**What you need to do**
Copy out every line of the data where the word "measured" is found.

**Data segment**

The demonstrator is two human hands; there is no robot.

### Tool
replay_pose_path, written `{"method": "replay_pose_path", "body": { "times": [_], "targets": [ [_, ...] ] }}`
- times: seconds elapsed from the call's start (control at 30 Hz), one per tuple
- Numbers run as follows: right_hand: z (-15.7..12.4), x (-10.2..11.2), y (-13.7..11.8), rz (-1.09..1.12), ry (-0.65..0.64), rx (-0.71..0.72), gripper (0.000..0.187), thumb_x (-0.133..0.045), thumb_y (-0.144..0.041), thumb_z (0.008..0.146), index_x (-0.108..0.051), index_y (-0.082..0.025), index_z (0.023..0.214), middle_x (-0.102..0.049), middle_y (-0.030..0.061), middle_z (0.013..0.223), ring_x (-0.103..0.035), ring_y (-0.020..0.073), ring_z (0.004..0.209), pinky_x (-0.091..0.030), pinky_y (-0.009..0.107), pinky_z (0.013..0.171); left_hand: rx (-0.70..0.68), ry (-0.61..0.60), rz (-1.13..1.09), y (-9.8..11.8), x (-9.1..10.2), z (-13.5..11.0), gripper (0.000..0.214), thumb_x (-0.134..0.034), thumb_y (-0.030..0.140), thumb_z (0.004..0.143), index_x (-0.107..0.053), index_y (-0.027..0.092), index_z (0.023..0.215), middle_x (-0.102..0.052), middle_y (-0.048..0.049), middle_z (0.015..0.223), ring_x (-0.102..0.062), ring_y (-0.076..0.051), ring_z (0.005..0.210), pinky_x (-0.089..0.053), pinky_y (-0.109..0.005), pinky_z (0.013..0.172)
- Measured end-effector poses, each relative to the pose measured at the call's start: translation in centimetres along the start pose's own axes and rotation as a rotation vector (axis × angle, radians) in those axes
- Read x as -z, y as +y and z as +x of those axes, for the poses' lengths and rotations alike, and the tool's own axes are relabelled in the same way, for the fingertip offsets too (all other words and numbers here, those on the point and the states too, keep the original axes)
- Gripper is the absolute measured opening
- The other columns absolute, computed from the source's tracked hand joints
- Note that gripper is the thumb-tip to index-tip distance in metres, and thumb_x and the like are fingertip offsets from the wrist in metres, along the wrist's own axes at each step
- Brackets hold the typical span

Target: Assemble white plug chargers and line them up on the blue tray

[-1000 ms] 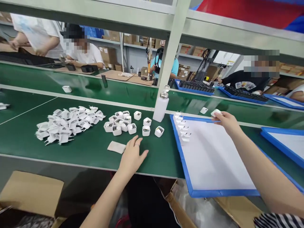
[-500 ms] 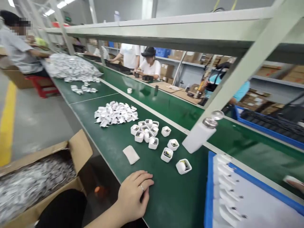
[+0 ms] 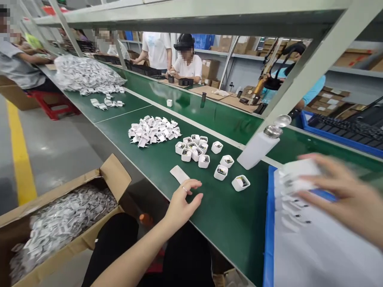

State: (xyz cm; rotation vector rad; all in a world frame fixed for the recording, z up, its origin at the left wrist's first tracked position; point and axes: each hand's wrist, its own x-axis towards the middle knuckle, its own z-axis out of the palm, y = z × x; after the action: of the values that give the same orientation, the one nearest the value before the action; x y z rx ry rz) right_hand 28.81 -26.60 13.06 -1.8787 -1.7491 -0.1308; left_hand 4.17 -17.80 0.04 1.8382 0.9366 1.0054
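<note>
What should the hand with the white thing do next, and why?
Maybe the right hand should bring the white piece over to the left hand. The right hand is holding the piece by the blue-rimmed tray, and the left hand looks open near the pale pad, with nothing seen in it.

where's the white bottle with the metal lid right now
The white bottle stands right of centre in the head view, on the green workbench, between the open white housings and the blue-rimmed tray.
</note>
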Motion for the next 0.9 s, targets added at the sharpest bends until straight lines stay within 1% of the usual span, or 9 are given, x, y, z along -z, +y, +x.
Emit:
{"method": "replay_pose_path", "body": {
  "times": [0.1,0.2,0.3,0.37,0.43,0.57,0.7,0.8,0.9],
  "targets": [
    [-1.5,-4.5,-4.6,0.071,-0.447,0.166,0.015,-0.054,-0.04,0.066,-0.065,-0.03,0.065,-0.045,0.0033,0.112,-0.056,0.0224,0.084,-0.048,0.032,0.062,-0.022,0.002,-0.034,-0.6,0.6,-1.2,0.018,-0.047,0.019,0.07,-0.051,0.02,0.088,-0.056,-0.0046,0.095,-0.051,-0.016,0.09,-0.042,-0.026,0.069],
    [-1.8,-9.3,-7.3,0.104,-0.57,0.156,0.012,-0.054,-0.029,0.067,-0.065,-0.025,0.069,-0.04,0.0046,0.12,-0.057,0.0197,0.079,-0.047,0.032,0.065,-0.07,0.018,-0.006,-1.3,1.5,-2.2,0.017,-0.046,0.019,0.072,-0.052,0.02,0.087,-0.056,-0.0045,0.095,-0.051,-0.016,0.091,-0.041,-0.028,0.075],
    [-1.0,-12.2,-8.0,0.16,-0.621,0.13,0.011,-0.055,-0.025,0.066,-0.065,-0.023,0.07,-0.036,0.0062,0.124,-0.05,0.0231,0.097,-0.041,0.036,0.079,-0.103,0.056,0.042,-2.0,3.0,-2.7,0.015,-0.046,0.019,0.072,-0.053,0.02,0.085,-0.056,-0.0046,0.093,-0.051,-0.016,0.091,-0.04,-0.03,0.08],
    [-0.3,-12.3,-7.9,0.196,-0.628,0.107,0.01,-0.056,-0.026,0.065,-0.065,-0.023,0.069,-0.034,0.0049,0.126,-0.037,0.0263,0.111,-0.034,0.04,0.087,-0.108,0.074,0.067,-2.5,4.0,-2.9,0.015,-0.046,0.02,0.072,-0.053,0.02,0.086,-0.056,-0.0046,0.094,-0.051,-0.016,0.091,-0.04,-0.031,0.08],
    [0.4,-11.1,-7.8,0.258,-0.557,0.075,0.012,-0.056,-0.03,0.065,-0.064,-0.023,0.07,-0.036,0.0042,0.126,-0.033,0.0263,0.114,-0.031,0.041,0.09,-0.099,0.087,0.074,-3.0,4.9,-2.8,0.016,-0.046,0.02,0.072,-0.052,0.02,0.087,-0.055,-0.0046,0.094,-0.051,-0.016,0.091,-0.041,-0.029,0.078],
    [1.3,-7.7,-7.4,0.509,-0.365,-0.197,0.015,-0.054,-0.031,0.066,-0.057,-0.019,0.073,-0.059,0.0065,0.09,-0.057,0.0184,0.077,-0.045,0.032,0.067,-0.07,0.035,0.072,-3.0,5.0,-2.0,0.019,-0.046,0.022,0.072,-0.051,0.019,0.09,-0.055,-0.0049,0.092,-0.053,-0.015,0.085,-0.044,-0.027,0.07],
    [0.8,-7.6,-6.4,0.79,-0.387,-0.441,0.014,-0.054,-0.03,0.066,-0.051,-0.017,0.071,-0.057,-0.0007,0.061,-0.05,0.0083,0.045,-0.039,0.021,0.043,-0.104,-0.151,0.143,-1.4,2.3,-0.1,0.037,-0.054,0.026,0.066,-0.047,0.017,0.101,-0.054,-0.0081,0.1,-0.05,-0.02,0.092,-0.042,-0.033,0.077],
    [0.0,-8.8,-5.8,0.905,-0.421,-0.499,0.016,-0.056,-0.031,0.066,-0.05,-0.016,0.069,-0.055,-0.0026,0.059,-0.046,0.0056,0.043,-0.035,0.019,0.04,-0.114,-0.223,0.204,0.0,-0.4,1.3,0.053,-0.061,0.03,0.059,-0.044,0.014,0.107,-0.051,-0.0119,0.106,-0.045,-0.026,0.101,-0.038,-0.038,0.084],
    [-0.4,-9.5,-5.6,0.955,-0.458,-0.537,0.022,-0.053,-0.036,0.068,-0.048,-0.015,0.065,-0.054,-0.0024,0.059,-0.047,0.005,0.043,-0.036,0.019,0.041,-0.03,-0.253,0.24,0.6,-1.5,2.2,0.044,-0.059,0.025,0.062,-0.047,0.013,0.102,-0.052,-0.0107,0.1,-0.049,-0.024,0.093,-0.041,-0.037,0.079]
  ]
}}
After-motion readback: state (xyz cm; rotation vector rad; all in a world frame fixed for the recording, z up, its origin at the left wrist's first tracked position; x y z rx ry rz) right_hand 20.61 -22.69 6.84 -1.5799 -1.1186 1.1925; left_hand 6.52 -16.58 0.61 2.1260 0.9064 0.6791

**Task answer**
- Measured end-effector poses, each relative to the pose measured at the call's start: translation in centimetres along the start pose's own axes and rotation as a rotation vector (axis × angle, radians) in those axes
- Gripper is the absolute measured opening

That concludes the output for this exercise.